**Description of the task**
Output only this range of the data below: the line that contains "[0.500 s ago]" through the final line, both ends included, each retyped exactly.

**Source data**
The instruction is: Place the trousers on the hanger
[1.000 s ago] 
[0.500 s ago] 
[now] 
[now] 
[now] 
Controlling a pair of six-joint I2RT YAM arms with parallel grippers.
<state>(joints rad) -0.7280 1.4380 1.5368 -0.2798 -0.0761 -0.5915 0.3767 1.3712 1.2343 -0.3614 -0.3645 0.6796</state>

**Response area**
[0.500 s ago] 
[now] 
[now] 
[now] 
Controlling a pair of six-joint I2RT YAM arms with parallel grippers.
<state>(joints rad) -0.7280 1.4380 1.5368 -0.2798 -0.0761 -0.5915 0.3767 1.3712 1.2343 -0.3614 -0.3645 0.6796</state>

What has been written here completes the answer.